DFARS vs. CMMC: Unraveling the Key Differences in Cybersecurity Compliance

In the defense industry, security and compliance are of utmost importance, even for unclassified information such as Controlled Unclassified Information (CUI). As digital infrastructure becomes more integrated into the defense supply chain, it is crucial for contractors and business operators to meet these requirements. The Department of Defense (DoD) has established two cybersecurity frameworks to address these needs: the Defense Acquisition Federal Regulation Supplement (DFARS) and the Cybersecurity Maturity Model Certification (CMMC) framework.

What is DFARS?

In 2015, the DoD released DFARS as a supplement to its Federal Acquisition Regulations (FAR). DFARS focuses on how defense agencies contract with digital service providers for services like cloud computing or application usage. It requires DoD contractors to adhere to two specific requirements:

Provide adequate security for IT systems containing, transmitting, or processing CUI to prevent unauthorized disclosures.
Report cyber incidents immediately to the DoD for mitigation, remediation, and governmental scrutiny.
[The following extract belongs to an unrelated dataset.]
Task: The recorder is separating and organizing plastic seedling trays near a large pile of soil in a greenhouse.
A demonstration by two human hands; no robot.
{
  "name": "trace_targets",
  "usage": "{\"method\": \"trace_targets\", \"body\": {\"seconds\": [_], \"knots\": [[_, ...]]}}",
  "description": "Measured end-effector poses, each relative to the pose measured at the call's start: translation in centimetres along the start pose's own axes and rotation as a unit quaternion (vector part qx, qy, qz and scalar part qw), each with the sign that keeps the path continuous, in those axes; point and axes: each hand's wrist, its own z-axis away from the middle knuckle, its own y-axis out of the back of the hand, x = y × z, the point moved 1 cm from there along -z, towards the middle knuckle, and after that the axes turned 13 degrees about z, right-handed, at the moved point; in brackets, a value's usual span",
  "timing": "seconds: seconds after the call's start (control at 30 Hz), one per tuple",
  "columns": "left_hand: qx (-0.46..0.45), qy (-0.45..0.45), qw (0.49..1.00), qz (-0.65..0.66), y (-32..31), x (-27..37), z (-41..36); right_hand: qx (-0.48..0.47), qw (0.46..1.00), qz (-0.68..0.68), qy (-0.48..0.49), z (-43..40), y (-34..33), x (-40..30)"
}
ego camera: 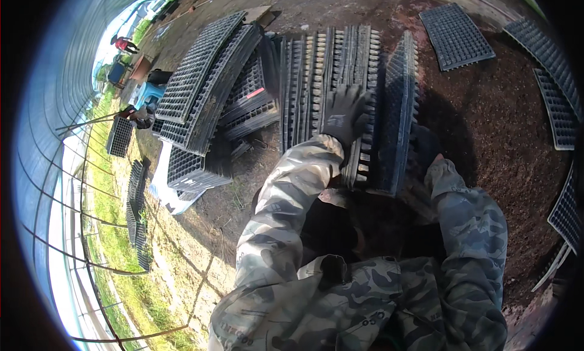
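Observation:
A row of black plastic seedling trays [303, 86] stands packed on edge before me. My left hand [343, 113], in a dark work glove, lies across the upper edges of these trays. Right of the row, a single seedling tray [396, 109] stands tilted on edge, a narrow gap between it and the rest. My right hand [424, 143], also dark-gloved, is at the right side of that tray. Deep shadow hides its fingers, so I cannot tell whether they grip it.
Tall stacks of seedling trays [200, 72] lean to the left. On the brown soil [511, 136] at right lie a flat tray [456, 36] and several others along the rim. A person in red [123, 44] is far left, near a blue plastic stool [148, 93]. Greenhouse hoops [82, 205] curve at left.

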Motion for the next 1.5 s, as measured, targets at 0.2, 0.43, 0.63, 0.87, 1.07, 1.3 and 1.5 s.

DFARS relies on NIST Special Publication 800-171, which contains a catalog of security measures, practices, and procedures that organizations must implement. This document covers 14 categories of requirements, including:

Access Control
Awareness and Training
Audit and Accountability
Configuration Management
Identification and Authentication
Incident Response
Maintenance
Media Protection
Personnel Security
Physical Protection
Risk Assessment
Security Assessment
System and Communications Protection
System and Information Integrity

Contractors are expected to implement these controls, perform self-assessments, and report to the DoD. Many contractors work with managed security services providers (MSSPs) to streamline audits and costs. The process typically involves:

Gap Analysis: Analyzing existing security controls and practices against NIST 800-171 requirements.
Remediation: Addressing system issues and aligning the organization with NIST 800-171 for compliance.
Continuous Monitoring: Ongoing compliance monitoring to support reporting of cyber breaches and significant changes in IT infrastructure.
Documentation: Collecting reports and documents to demonstrate compliance annually.

What is CMMC?

Like DFARS, CMMC is designed to support defense contractors in protecting CUI and relies primarily on NIST 800-171 for its controls and requirements. However, CMMC has additional features:

Maturity Levels: CMMC organizes compliance into “Maturity Levels” based on the number of controls implemented from NIST 800-171.
Level 1 maturity requires implementing 17 total controls from NIST 800-171.
Level 2 maturity requires compliance with all 110 controls in NIST 800-171, the minimum level required to handle CUI.
Level 3 maturity requires all Level 2 controls alongside supplemental controls from NIST 800-172, primarily for systems that must account for proactive security against advanced persistent threats (APTs).
Third-Party Assessment Organizations (C3PAOs): Organizations must undergo auditing and assessment from a certified C3PAO recognized by the DoD.

The initial CMMC initiative (CMMC 1.0) was released in 2019 with five maturity levels and stringent requirements for audits, reporting, and maturity. CMMC 2.0, a revision released in November 2020, reduced the maturity levels to three and streamlined assessment based on contractor and agency feedback.

Key Differences Between DFARS and CMMC

DFARS and CMMC share the same goal: to enforce sufficient security on contractor systems handling CUI. The DoD intended to phase out DFARS in favor of CMMC for several reasons:

Clearer Expectations: CMMC’s maturity levels provide a clearer understanding of requirements for agencies and contractors.
Third-Party Assessments: CMMC introduces an additional level of assurance and rigor with third-party assessments, unlike DFARS, which relies on self-assessment.

While CMMC seems to replace DFARS, they still coexist. Most contractors working in the defense supply chain will reach Maturity Level 2 to handle CUI, making them DFARS compliant. However, DFARS compliance does not entirely equate to CMMC compliance. The plan is that CMMC will become the primary form of assessment for contractors handling CUI once fully implemented.